Perhaps the "triunfi" in the poem tells, that he wrote this 1486? Naturally not as a sure evidence ...
Huck
http://trionfi.com

Re: Trionfi card poem by Pico de Mirandola

#7
Huck wrote: Perhaps the "triunfi" in the poem tells, that he wrote this 1486? Naturally not as a sure evidence ...
Spelling variants were widespread across and within dialects. I think Mirandola is just writing in his usual (Gallo-Italic/Emiliano) dialect (not a strange dialect, just strange to me), to which Corsican might be related due to the immigration to Corsica from Gallo-Italic regions of Italy (some of Pico's siblings were wed to hereditary rulers of Corsica). I wouldn't take the spelling of triunfi as even a remote evidence, let alone a sure one, of a location in Rome in 1486. What have you to compare it too? How many variants are there in Lombardian, or Emiliano, or Genoese, or Tuscan, etc, etc.

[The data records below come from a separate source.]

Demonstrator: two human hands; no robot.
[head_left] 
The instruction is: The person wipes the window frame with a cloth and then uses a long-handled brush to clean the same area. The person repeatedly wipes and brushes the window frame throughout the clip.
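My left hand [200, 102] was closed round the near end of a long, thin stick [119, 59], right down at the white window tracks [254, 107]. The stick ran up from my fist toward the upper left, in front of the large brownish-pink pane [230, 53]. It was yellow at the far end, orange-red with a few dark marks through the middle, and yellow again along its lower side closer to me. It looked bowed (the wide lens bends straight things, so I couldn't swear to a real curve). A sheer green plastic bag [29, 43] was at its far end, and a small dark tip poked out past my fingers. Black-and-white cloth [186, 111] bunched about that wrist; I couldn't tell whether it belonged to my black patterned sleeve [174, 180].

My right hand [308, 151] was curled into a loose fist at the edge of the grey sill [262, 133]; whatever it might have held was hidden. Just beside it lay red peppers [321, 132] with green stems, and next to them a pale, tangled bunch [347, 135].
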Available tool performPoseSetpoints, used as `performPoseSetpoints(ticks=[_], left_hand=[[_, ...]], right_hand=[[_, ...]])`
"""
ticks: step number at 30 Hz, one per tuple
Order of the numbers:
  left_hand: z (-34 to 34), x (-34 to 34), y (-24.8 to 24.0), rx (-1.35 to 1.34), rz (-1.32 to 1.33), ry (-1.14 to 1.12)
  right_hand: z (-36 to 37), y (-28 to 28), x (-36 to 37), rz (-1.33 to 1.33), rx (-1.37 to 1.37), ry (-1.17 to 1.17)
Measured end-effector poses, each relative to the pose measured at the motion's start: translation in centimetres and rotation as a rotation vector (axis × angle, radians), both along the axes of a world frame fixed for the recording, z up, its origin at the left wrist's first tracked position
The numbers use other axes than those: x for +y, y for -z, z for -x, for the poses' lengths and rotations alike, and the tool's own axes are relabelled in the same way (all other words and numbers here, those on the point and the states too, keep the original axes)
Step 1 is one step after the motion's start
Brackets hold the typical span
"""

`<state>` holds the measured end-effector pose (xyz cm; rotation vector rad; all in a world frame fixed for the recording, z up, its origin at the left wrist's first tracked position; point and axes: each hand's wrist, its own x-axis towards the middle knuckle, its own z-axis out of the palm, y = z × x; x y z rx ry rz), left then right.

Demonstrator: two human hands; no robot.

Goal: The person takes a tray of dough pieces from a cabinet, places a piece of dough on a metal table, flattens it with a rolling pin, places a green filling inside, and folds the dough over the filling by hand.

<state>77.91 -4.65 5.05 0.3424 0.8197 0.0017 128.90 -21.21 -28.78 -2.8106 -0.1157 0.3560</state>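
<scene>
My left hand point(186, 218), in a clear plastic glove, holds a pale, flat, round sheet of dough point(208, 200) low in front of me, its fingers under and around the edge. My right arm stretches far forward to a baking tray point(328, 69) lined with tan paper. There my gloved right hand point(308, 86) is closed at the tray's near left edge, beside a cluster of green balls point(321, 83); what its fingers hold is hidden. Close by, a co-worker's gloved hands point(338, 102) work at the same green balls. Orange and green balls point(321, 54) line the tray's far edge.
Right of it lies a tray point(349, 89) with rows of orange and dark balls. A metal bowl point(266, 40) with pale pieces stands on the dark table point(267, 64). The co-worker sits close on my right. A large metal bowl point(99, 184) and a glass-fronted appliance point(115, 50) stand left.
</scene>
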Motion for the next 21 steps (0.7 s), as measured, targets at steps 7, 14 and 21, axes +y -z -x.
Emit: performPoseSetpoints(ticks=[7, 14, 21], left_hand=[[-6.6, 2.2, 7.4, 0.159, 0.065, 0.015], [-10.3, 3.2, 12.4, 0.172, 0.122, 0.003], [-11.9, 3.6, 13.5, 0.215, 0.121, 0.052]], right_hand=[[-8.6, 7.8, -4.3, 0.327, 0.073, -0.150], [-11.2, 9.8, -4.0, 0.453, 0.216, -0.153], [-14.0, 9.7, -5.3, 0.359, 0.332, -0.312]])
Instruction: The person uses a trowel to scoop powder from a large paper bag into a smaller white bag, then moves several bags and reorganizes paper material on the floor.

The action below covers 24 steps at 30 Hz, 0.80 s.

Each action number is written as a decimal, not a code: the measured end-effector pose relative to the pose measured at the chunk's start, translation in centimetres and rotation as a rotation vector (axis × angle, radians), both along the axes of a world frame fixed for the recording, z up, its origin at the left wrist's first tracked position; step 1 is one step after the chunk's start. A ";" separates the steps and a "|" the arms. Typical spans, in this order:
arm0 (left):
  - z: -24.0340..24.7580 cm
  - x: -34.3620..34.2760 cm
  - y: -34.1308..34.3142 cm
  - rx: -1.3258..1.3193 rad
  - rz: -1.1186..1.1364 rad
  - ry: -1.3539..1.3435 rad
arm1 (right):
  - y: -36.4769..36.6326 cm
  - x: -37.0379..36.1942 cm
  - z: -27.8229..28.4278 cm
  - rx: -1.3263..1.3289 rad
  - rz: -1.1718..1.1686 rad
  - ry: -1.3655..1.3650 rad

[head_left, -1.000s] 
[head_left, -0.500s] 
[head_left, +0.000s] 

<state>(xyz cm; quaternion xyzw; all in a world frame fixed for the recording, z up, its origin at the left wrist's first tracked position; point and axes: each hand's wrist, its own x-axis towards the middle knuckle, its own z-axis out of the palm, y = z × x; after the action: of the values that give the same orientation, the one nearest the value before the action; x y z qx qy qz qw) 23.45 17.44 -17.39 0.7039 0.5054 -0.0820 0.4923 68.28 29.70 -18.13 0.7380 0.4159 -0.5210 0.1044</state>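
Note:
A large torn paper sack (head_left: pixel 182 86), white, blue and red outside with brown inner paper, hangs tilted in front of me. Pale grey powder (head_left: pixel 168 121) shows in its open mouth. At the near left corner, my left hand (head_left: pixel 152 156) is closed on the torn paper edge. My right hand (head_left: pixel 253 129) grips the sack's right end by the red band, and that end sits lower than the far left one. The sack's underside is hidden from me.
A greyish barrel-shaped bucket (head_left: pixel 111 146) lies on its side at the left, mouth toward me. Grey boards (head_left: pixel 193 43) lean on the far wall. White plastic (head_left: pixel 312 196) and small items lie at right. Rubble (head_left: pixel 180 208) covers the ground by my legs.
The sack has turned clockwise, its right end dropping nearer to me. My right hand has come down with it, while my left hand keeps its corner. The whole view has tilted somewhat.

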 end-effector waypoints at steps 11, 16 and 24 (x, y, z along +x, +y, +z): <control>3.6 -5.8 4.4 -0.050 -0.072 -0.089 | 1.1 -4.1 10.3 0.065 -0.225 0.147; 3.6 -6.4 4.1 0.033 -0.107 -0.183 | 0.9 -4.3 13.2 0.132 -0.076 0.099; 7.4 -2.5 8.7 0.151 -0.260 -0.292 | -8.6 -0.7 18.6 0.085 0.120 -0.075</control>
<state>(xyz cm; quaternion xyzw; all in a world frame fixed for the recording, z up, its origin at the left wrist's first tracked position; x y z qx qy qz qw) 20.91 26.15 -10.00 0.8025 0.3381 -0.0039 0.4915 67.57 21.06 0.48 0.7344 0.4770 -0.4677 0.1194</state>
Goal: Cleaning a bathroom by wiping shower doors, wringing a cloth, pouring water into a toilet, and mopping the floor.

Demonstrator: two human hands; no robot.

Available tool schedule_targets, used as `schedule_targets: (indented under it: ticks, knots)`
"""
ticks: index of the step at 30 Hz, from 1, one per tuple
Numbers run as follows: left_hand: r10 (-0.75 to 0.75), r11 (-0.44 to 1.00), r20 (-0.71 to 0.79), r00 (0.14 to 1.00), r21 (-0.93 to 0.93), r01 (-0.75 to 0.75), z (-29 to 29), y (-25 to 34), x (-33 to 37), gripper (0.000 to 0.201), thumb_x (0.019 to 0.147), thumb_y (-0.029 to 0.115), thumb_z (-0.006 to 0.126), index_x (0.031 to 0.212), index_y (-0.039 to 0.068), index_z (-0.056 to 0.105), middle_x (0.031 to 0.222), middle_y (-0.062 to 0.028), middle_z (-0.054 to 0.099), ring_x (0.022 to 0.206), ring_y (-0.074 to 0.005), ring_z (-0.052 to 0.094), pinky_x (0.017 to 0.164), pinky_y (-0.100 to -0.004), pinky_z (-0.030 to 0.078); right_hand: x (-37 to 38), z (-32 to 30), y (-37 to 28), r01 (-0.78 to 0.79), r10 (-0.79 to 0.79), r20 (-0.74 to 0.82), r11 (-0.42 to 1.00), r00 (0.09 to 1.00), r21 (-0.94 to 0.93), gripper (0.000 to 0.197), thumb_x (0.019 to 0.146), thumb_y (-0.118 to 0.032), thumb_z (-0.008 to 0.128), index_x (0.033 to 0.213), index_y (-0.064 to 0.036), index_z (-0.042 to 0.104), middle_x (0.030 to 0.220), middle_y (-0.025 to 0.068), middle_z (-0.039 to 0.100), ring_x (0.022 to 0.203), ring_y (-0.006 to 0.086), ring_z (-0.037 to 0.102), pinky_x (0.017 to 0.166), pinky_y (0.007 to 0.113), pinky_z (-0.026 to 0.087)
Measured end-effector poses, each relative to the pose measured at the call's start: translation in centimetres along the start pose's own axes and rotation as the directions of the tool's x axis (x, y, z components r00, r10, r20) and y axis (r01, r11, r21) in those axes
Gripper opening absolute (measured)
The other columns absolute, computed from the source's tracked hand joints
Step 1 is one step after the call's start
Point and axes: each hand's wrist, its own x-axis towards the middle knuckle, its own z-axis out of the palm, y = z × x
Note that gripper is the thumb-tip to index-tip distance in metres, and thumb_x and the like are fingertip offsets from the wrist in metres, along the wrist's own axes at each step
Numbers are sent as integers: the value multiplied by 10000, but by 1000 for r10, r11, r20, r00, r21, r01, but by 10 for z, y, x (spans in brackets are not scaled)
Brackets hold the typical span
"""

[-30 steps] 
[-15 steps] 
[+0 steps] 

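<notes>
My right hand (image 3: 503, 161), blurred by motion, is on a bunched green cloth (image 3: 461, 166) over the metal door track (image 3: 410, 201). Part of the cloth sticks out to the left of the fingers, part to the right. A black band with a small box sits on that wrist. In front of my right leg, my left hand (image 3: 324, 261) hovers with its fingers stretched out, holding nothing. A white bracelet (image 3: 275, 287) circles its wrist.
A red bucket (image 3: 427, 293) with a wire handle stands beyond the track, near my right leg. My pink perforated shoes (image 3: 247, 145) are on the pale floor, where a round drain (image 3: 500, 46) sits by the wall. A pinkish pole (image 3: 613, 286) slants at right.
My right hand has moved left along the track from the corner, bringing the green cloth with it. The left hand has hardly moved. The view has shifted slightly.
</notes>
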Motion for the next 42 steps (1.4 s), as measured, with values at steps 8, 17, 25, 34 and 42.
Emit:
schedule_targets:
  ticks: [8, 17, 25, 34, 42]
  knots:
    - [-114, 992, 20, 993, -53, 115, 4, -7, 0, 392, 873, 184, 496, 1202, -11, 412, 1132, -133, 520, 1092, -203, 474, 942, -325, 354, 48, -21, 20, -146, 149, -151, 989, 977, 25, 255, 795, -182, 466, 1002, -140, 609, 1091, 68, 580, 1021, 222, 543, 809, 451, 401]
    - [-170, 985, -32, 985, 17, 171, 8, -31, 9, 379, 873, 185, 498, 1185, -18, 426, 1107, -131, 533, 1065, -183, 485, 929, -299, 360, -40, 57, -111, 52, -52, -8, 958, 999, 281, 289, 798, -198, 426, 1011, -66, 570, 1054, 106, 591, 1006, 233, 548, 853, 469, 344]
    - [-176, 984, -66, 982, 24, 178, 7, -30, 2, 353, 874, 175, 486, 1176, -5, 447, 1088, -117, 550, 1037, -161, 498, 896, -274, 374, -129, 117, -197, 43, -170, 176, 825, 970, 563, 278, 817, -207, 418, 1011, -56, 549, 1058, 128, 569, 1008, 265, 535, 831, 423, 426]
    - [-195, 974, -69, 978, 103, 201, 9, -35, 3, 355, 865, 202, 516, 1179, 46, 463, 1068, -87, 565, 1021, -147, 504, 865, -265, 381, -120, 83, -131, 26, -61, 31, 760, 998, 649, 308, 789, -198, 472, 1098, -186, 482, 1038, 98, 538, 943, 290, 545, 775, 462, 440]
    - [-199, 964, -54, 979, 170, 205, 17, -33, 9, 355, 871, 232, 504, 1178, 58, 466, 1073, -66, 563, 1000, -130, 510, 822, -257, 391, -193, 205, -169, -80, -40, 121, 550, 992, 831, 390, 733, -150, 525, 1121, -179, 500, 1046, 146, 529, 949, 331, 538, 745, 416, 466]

Mirandola as is known burnt most of his poems. The 45 sonnets that remain for us were preserved in a single anthology of poems with a variety of poets of varying quality from the court of Ludovico (il Moro) Sforza.
Immature poets imitate; mature poets steal; bad poets deface what they take, and good poets make it into something better, or at least something different.